Contrast this with Spotify, which hosts its service on Google’s Cloud Platform. They’re not getting this service at cost, and Google can raise rates, much like Leyland Stanford raised crop shipping rates to rob farmers of their land. When a company doesn’t own the means of production and instead leases them, it becomes vulnerable. Future contracts may yield surprise price hikes that ripple across Spotify’s financials. This is partly why so many enterprises strive for vertical integration.
Aspiring musicians wishing to distribute their music may want to take Apple Music more seriously. Spotify’s growth is stalling, and Apple has the upper hand. Remember, Spotify had an almost decade-long head start, as Apple felt streaming services undermined artists. They do. Spotify pays artists next to nothing for their music.
It’s important to note that Spotify still needs to achieve profitability. In 2021, the year after it signed Joe Rogan, the company realized a net loss of $163 million. The year Spotify signed Rogan, the company lost over half a billion dollars. Yes, you read that right. Spotify does not make a profit. It loses money. The company’s stock is also in shambles, now priced lower than the post-IPO gains from mid-2018.
The public perceives Spotify as successful primarily due to biased news articles that fail to examine the data. If Spotify PR reaches out to a major publication to puff up the stock, they’ll do it. The company that owns the publication may be an institutional investor in the Swedish streaming service. Spotify may advertise on their websites. The corporate media is dishonest about Spotify’s success for myriad reasons.
When one examines the data, there needs to be an indication that Spotify is thriving and that recent moves, such as the deal with Joe Rogan, have proven successful.

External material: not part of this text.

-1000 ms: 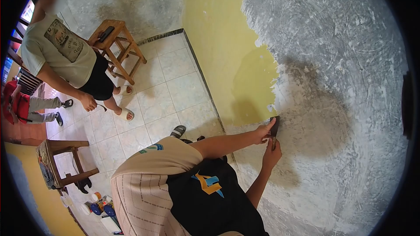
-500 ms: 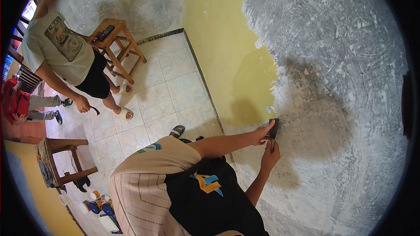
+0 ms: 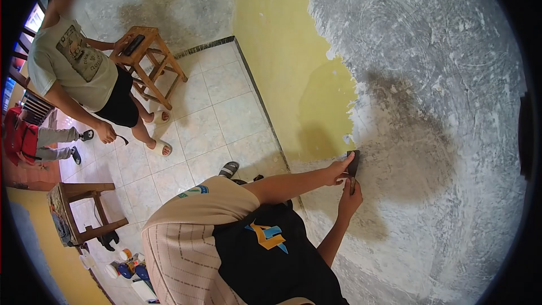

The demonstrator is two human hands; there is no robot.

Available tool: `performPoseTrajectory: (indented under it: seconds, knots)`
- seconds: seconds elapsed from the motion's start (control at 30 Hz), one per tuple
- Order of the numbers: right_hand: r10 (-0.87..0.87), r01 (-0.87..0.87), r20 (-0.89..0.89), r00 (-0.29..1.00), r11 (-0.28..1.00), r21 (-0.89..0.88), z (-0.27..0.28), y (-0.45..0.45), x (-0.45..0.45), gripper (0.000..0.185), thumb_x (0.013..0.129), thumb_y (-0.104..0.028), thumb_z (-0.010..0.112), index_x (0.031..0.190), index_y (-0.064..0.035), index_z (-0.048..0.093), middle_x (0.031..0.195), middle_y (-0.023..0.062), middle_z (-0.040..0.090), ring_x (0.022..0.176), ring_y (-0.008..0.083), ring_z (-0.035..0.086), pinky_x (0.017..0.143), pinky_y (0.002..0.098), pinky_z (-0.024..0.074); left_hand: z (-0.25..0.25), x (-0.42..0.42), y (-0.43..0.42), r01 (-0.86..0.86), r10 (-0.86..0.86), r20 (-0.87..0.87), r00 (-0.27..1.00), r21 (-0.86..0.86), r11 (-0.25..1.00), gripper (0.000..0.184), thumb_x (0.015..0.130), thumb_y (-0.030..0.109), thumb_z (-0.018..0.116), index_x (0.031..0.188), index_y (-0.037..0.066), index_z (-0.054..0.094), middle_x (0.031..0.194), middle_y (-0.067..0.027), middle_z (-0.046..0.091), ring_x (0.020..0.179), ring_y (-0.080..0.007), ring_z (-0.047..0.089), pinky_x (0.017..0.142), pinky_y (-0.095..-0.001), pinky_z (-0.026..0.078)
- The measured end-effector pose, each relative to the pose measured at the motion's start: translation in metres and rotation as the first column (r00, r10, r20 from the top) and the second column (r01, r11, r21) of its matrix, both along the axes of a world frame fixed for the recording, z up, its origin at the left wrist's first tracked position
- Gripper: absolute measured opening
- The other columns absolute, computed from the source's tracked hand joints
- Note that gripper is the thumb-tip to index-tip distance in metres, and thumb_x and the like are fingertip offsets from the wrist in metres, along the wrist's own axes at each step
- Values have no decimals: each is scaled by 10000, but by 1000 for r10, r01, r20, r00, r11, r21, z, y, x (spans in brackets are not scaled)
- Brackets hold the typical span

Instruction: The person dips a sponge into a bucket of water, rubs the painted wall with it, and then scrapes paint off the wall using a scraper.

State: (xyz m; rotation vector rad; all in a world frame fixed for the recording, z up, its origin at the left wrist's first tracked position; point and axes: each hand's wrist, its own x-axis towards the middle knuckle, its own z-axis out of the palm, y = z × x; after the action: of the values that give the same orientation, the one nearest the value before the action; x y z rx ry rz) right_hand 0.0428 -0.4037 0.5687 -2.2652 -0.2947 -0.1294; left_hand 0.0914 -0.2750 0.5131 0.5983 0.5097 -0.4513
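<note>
A scraper [image 3: 353,162] with a dark, wide blade and a short handle is against the wall, by the lower edge of the yellow paint. My right hand [image 3: 350,199] is closed around its handle from below. From the other side, my left hand [image 3: 337,174] presses its thumb and fingers on the blade near the handle. Around the blade the wall [image 3: 418,203] is bare, grey and scuffed. Yellow paint [image 3: 324,101] with a ragged edge lies just above my hands.
Another person [image 3: 84,73] stands at upper left, one hand by a dark object [image 3: 134,44] on a wooden stool [image 3: 148,33], the other holding a thin dark item. A second stool [image 3: 84,189] and several jars [image 3: 125,270] stand lower left. Someone with a red bag [image 3: 21,135] is behind.
The scraper and both my hands have shifted very slightly upward along the wall, with the same grip. The view has tilted a little.
</note>
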Motion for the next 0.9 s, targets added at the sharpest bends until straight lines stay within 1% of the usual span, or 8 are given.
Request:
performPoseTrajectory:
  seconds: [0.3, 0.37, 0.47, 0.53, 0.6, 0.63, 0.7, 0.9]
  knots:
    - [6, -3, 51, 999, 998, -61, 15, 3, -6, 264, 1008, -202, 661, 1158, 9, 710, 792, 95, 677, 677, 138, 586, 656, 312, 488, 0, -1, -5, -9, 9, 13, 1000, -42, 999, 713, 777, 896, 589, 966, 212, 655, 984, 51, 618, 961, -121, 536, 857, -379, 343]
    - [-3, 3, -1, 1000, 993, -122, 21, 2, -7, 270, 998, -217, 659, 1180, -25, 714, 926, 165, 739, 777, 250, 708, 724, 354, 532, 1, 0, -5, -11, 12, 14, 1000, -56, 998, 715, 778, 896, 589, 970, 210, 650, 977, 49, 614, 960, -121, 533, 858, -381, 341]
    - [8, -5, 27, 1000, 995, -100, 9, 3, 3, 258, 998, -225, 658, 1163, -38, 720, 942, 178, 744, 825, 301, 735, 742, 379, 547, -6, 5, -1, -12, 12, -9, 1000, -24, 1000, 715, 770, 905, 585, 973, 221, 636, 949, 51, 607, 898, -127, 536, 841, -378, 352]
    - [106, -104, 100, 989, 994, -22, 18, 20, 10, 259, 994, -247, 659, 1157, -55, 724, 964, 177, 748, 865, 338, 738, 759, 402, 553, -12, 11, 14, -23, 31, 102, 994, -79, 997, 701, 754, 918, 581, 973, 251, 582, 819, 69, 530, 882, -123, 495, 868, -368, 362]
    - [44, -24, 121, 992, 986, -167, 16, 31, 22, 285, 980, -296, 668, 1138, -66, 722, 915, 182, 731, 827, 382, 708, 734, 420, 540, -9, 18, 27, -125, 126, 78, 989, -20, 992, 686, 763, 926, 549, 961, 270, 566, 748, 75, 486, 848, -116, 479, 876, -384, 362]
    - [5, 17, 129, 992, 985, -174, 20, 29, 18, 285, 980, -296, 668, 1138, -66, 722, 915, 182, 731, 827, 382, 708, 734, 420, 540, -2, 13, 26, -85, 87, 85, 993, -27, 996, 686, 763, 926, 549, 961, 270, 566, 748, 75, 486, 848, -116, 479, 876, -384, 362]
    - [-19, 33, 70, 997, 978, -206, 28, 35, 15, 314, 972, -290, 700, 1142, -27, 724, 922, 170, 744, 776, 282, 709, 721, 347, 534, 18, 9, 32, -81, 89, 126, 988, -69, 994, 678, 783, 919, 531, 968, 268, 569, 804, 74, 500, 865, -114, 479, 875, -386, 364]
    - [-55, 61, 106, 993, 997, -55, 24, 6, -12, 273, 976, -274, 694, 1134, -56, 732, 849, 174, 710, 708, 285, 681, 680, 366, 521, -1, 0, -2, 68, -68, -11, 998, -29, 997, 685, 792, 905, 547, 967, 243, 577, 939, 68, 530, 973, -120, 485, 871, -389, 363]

The company seems to be losing money and investors, while Apple is ascending and taking on subscribers at a faster pace. Apple Music will likely outpace Spotify by 2026. Spotify might not even exist by then. Given the company’s financials, surviving a recession is a dubious prospect.

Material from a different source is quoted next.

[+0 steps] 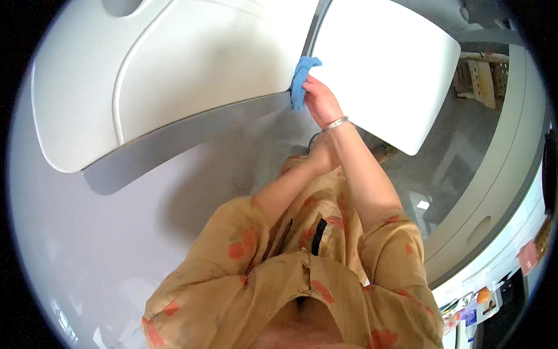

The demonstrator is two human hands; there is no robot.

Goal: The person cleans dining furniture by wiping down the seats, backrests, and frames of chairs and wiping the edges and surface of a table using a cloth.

It gets worse for Spotify. Music royalties are increasing, and the company needs to make a tough decision — raise prices or take considerable losses. Apple recently increased the price of its streaming music service by a dollar per month. Given that it supports lossless streaming, however, it’s still cheaper than the competition. This leaves Spotify in a tight spot. If the company increases prices during a recession, it’ll undoubtedly see a decrease in subscribers. If Spotify subscribers start to defect to other platforms or free streaming due to recessionary pressures, the company could fail or face acquisition.